Task description:
Only the lines from the one containing "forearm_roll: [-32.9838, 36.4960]" through the end of the data below should be copied, each exactly as written and with both ends kept.

*** Data Section Begins ***

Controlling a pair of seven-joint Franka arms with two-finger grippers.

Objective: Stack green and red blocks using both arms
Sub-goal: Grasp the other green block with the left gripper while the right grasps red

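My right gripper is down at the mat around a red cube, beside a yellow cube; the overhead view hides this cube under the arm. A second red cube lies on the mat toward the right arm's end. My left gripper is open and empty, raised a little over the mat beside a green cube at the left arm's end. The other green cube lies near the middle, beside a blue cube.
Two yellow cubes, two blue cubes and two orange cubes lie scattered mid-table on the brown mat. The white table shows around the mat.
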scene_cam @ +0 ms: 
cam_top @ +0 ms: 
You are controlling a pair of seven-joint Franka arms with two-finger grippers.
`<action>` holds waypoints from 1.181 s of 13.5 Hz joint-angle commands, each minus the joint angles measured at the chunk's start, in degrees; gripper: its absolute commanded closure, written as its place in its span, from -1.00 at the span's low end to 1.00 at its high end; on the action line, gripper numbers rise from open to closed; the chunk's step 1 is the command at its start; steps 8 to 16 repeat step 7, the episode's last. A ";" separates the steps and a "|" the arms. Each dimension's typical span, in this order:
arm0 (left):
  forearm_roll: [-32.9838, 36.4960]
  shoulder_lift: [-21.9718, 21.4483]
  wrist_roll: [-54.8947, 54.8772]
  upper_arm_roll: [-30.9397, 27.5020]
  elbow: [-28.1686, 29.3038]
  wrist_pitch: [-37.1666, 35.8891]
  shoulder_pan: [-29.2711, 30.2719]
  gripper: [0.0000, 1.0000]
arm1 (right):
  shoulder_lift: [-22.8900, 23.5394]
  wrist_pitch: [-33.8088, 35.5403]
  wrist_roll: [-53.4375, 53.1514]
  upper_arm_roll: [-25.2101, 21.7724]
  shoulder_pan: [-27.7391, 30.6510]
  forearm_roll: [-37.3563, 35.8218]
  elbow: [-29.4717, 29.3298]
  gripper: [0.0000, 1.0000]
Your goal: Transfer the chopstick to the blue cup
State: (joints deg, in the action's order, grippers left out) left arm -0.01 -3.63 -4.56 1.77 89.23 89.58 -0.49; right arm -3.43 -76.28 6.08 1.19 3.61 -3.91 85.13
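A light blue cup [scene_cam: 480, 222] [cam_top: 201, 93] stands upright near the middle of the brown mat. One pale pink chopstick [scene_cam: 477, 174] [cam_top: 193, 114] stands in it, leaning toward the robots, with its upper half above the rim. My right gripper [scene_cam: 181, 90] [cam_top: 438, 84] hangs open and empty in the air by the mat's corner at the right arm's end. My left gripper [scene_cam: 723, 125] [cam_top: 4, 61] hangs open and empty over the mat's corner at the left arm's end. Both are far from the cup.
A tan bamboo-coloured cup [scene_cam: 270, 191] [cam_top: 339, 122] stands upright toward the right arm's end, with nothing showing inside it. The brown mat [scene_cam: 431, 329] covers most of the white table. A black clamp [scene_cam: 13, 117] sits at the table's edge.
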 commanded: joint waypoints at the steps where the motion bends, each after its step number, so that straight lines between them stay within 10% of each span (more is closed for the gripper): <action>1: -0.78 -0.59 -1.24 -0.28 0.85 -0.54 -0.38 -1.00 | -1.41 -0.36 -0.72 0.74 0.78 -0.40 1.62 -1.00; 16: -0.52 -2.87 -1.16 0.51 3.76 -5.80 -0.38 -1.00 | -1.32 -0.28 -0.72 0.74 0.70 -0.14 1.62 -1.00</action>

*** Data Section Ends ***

Answer space:
  forearm_roll: [-32.9838, 36.4960]
  shoulder_lift: [-21.9718, 21.4483]
  wrist_roll: [-54.8947, 54.8772]
  upper_arm_roll: [-30.9397, 27.5020]
  elbow: [-28.1686, 29.3038]
  wrist_pitch: [-37.1666, 35.8891]
  shoulder_pan: [-29.2711, 30.2719]
  gripper: [0.0000, 1.0000]
arm1 (right):
  shoulder_lift: [-22.8900, 23.5394]
  wrist_pitch: [-33.8088, 35.5403]
  wrist_roll: [-53.4375, 53.1514]
  upper_arm_roll: [-25.2101, 21.7724]
  shoulder_pan: [-27.7391, 30.6510]
  forearm_roll: [-37.3563, 35.8218]
  elbow: [-29.4717, 29.3298]
  gripper: [0.0000, 1.0000]
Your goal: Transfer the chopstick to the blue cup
State: (joints deg, in the action's order, grippers left out) left arm -0.01 -3.63 -4.56 1.77 89.23 89.58 -0.49; right arm -3.43 -76.28 6.08 1.19 3.61 -3.91 85.13
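A light blue cup [scene_cam: 480, 222] [cam_top: 201, 93] stands upright near the middle of the brown mat. One pale pink chopstick [scene_cam: 477, 174] [cam_top: 193, 114] stands in it, leaning toward the robots, with its upper half above the rim. My right gripper [scene_cam: 181, 90] [cam_top: 438, 84] hangs open and empty in the air by the mat's corner at the right arm's end. My left gripper [scene_cam: 723, 125] [cam_top: 4, 61] hangs open and empty over the mat's corner at the left arm's end. Both are far from the cup.
A tan bamboo-coloured cup [scene_cam: 270, 191] [cam_top: 339, 122] stands upright toward the right arm's end, with nothing showing inside it. The brown mat [scene_cam: 431, 329] covers most of the white table. A black clamp [scene_cam: 13, 117] sits at the table's edge.
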 commanded: joint waypoints at the steps where the motion bends, each after its step number, so that straight lines between them stay within 10% of each span (more is closed for the gripper): <action>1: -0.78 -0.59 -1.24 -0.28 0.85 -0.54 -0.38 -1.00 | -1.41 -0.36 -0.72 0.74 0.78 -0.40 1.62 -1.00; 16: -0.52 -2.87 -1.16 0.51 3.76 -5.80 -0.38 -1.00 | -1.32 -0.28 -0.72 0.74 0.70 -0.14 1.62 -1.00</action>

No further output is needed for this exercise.